Centre-left parties and consumer groups are seeking to introduce a single public health insurance company to rein in the cost of premiums. Voters have the final say on the proposal on September 28.
Opponents, including the government and a majority in parliament as well as the business community, argue the initiative is the wrong cure.
Health insurance coverage is mandatory for residents in Switzerland. They can choose from more than 60 companies and their offers for basic coverage. The insurers must not aim to make a profit but grant everybody access to a quality health service.
Premiums vary a fair bit from one client to another but do not depend on their income. Key factors are the age group, the insurance company and the place of residence.
It is also possible for insurance takers to opt for lower premiums if they agree to pay higher excess payments per year or to limit free access to any doctor of choice. Those clients who can’t afford to pay the premiums are granted reduced rates and the remainder is paid for by the state according to the terms set by the country’s 26 cantonal authorities.
The costs of the Swiss healthcare system have been increasing steadily and no end appears to be in sight. Expenditure reached a total of CHF68 billion ($75.7 billion), with just over a third of it going towards the basic insurance coverage.

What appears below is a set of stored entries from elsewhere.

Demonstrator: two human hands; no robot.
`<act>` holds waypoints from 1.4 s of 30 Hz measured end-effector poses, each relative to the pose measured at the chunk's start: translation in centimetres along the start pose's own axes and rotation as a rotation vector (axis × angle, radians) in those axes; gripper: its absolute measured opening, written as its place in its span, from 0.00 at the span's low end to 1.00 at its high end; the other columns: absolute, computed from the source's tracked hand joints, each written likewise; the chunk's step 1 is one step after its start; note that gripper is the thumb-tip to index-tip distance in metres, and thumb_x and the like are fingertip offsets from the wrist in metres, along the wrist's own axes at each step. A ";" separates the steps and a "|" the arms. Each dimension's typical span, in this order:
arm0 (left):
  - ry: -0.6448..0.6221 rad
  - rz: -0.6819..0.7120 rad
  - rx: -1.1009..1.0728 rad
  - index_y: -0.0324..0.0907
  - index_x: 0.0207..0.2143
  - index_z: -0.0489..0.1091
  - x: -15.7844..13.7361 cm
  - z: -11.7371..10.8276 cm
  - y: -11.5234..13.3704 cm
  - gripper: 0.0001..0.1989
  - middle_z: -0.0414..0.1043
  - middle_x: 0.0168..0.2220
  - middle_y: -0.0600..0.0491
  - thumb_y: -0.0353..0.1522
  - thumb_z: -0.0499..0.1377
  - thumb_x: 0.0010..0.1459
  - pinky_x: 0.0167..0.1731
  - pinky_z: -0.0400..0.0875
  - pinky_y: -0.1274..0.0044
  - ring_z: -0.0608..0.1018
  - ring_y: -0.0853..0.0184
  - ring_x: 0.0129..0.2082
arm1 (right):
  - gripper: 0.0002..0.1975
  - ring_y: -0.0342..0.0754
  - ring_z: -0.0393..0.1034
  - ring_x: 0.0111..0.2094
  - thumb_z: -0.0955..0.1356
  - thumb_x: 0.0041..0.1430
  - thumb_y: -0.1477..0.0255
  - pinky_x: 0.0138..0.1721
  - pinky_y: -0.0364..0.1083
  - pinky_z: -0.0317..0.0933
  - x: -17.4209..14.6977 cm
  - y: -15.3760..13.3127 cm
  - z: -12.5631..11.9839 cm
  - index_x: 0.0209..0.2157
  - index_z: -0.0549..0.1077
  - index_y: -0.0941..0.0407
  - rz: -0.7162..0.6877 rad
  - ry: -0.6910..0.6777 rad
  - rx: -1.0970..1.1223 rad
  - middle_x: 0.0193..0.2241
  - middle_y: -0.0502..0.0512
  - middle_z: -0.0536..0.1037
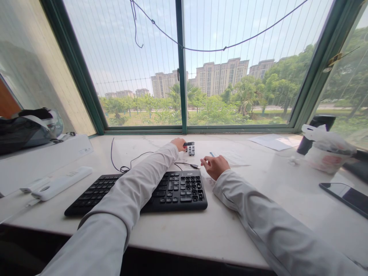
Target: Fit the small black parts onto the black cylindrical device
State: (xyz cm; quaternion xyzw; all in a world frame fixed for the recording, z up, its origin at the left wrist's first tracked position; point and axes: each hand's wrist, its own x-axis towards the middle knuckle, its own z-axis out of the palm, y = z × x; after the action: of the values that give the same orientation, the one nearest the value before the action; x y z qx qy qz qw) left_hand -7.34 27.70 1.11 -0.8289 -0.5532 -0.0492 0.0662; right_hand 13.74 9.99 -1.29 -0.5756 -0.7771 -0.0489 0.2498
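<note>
Beyond the keyboard [176, 190], the left hand [178, 144] is at loose keys [191, 150] on the counter [184, 234], finger grip unclear; a careless nudge could scatter them. The right hand [216, 166] has fingers half curled, hold unclear.

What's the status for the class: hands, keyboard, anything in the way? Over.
Left hand at loose keycaps, right hand beside cable plug. Keyboard: number pad missing several keycaps. Left sleeve crosses over keyboard.
</note>
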 end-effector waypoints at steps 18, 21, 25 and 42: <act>0.003 -0.061 0.029 0.50 0.38 0.76 3.7 1.0 -0.8 0.14 0.76 0.43 0.50 0.43 0.59 0.51 0.43 0.67 0.78 0.75 0.64 0.42 | 0.18 0.45 0.70 0.29 0.58 0.64 0.60 0.45 0.47 0.52 0.2 0.2 0.4 0.34 0.77 0.50 -0.006 0.002 -0.015 0.26 0.51 0.79; 0.000 -0.083 0.023 0.49 0.39 0.76 4.1 1.3 -1.0 0.16 0.75 0.43 0.49 0.45 0.60 0.50 0.42 0.67 0.77 0.75 0.63 0.42 | 0.18 0.46 0.70 0.29 0.58 0.64 0.61 0.44 0.47 0.53 0.2 0.2 0.4 0.34 0.77 0.50 -0.011 -0.009 -0.024 0.26 0.51 0.79; 0.003 -0.116 0.024 0.48 0.39 0.76 4.5 1.7 -1.3 0.20 0.75 0.43 0.47 0.48 0.60 0.48 0.42 0.67 0.76 0.75 0.62 0.43 | 0.18 0.46 0.70 0.29 0.59 0.63 0.61 0.44 0.47 0.53 0.1 0.1 0.4 0.34 0.77 0.51 -0.009 -0.012 -0.030 0.26 0.52 0.79; -0.004 -0.126 0.016 0.46 0.39 0.76 4.7 1.2 -1.4 0.21 0.76 0.42 0.46 0.49 0.60 0.47 0.44 0.66 0.76 0.75 0.61 0.44 | 0.19 0.45 0.70 0.28 0.58 0.63 0.61 0.43 0.47 0.53 0.1 0.2 0.6 0.34 0.77 0.51 -0.025 0.006 -0.046 0.26 0.51 0.79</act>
State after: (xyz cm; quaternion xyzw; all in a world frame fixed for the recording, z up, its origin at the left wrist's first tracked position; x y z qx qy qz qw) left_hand -6.78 32.70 0.76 -0.7919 -0.6049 -0.0472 0.0684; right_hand 13.71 10.36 -1.80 -0.5714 -0.7821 -0.0714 0.2383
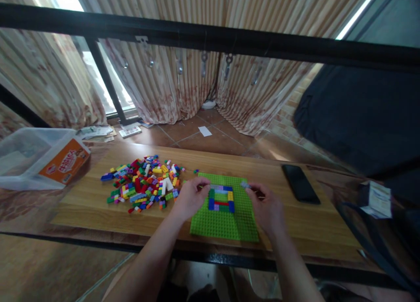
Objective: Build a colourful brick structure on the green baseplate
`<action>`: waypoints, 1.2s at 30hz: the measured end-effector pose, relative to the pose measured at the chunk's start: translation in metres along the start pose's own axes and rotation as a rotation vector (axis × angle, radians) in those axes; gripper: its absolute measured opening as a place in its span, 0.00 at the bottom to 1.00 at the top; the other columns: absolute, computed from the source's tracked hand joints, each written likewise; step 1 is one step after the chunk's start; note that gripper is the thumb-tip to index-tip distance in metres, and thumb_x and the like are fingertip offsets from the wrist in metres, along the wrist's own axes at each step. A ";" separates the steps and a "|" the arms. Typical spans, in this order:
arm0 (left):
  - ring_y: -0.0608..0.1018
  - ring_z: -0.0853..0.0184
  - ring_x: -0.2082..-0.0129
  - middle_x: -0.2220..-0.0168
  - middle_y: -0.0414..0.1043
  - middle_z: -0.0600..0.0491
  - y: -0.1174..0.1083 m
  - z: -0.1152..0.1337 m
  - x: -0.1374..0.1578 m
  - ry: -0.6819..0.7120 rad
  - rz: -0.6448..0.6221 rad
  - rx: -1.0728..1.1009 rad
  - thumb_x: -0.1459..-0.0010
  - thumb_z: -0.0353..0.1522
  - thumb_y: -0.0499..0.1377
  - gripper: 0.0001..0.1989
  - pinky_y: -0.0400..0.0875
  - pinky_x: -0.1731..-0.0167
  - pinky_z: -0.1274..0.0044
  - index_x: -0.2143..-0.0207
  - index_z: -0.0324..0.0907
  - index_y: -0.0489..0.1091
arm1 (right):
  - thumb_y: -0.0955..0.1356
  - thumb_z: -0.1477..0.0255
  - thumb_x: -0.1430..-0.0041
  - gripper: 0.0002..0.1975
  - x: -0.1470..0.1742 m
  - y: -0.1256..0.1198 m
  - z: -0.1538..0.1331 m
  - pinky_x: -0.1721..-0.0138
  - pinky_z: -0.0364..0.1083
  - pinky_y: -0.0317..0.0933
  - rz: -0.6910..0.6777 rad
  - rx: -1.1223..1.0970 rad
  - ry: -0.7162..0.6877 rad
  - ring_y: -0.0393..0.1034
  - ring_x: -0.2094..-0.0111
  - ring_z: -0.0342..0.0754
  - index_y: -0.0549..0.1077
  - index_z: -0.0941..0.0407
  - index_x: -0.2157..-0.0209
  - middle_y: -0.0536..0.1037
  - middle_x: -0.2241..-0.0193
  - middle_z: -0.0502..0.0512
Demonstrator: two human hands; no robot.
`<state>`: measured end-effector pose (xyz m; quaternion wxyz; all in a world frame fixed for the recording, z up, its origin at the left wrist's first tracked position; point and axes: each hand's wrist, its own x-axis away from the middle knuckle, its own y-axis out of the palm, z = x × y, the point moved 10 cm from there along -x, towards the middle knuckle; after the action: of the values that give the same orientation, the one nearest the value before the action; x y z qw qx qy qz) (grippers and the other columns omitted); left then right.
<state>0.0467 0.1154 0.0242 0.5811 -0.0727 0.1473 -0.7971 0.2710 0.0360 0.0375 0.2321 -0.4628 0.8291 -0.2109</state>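
A green studded baseplate (225, 230) lies on the wooden board. On it stands a small rectangular frame of building bricks (231, 196) in blue, yellow, green, red and lilac, with an open middle. My left hand (193, 198) is at the frame's upper left corner, thumb and forefinger pinched together; whatever may be between them is hidden. To the right of the frame, my right hand (268, 209) grips a small greyish-blue brick (244, 185) by its fingertips, just above the plate's far right part.
Left of the plate spreads a heap of loose coloured bricks (144, 184). A clear plastic bin (33, 157) with an orange label stands at the far left. On the right lies a black phone (300, 184). A dark metal bar (210, 35) crosses in front of the curtains.
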 end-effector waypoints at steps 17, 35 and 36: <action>0.74 0.63 0.61 0.63 0.72 0.49 0.033 0.014 0.008 0.188 -0.105 -0.623 0.46 0.26 0.55 0.12 0.68 0.57 0.73 0.69 0.45 0.78 | 0.68 0.63 0.45 0.09 0.036 0.063 -0.034 0.61 0.50 0.51 -0.052 0.424 -0.168 0.66 0.64 0.53 0.72 0.54 0.73 0.77 0.71 0.54; 0.72 0.64 0.60 0.63 0.70 0.50 0.035 0.013 0.012 0.190 -0.126 -0.640 0.43 0.29 0.56 0.10 0.69 0.56 0.73 0.67 0.47 0.78 | 0.67 0.61 0.41 0.11 0.027 0.065 -0.024 0.61 0.48 0.50 -0.193 0.519 -0.117 0.69 0.63 0.51 0.79 0.49 0.69 0.78 0.69 0.51; 0.72 0.64 0.60 0.63 0.70 0.50 0.036 0.013 0.012 0.194 -0.128 -0.639 0.44 0.29 0.57 0.10 0.69 0.56 0.73 0.67 0.47 0.78 | 0.67 0.61 0.41 0.10 0.027 0.065 -0.024 0.60 0.49 0.51 -0.193 0.516 -0.117 0.70 0.63 0.51 0.79 0.49 0.69 0.78 0.69 0.51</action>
<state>0.0794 0.0921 0.0248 0.4610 -0.1842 0.4394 -0.7487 0.2008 0.0472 0.0147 0.3686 -0.4764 0.6854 -0.4091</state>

With health costs having become a financial burden for many household budgets, the political left together with patients’ pressure groups and consumer protection organisations and trade unions have accused health insurance companies of thriving at the expense of their clients.
It is the third attempt by the political left in the past ten years to reform the healthcare insurance system. The two previous initiatives were rejected overwhelmingly in 2004 and 2007. They both sought to link the premiums to the income of an insurance taker either through a public or through a single insurance company.
The Swiss health care system is a success story, says Thomas Zeltner, former director of the Federal Health Office.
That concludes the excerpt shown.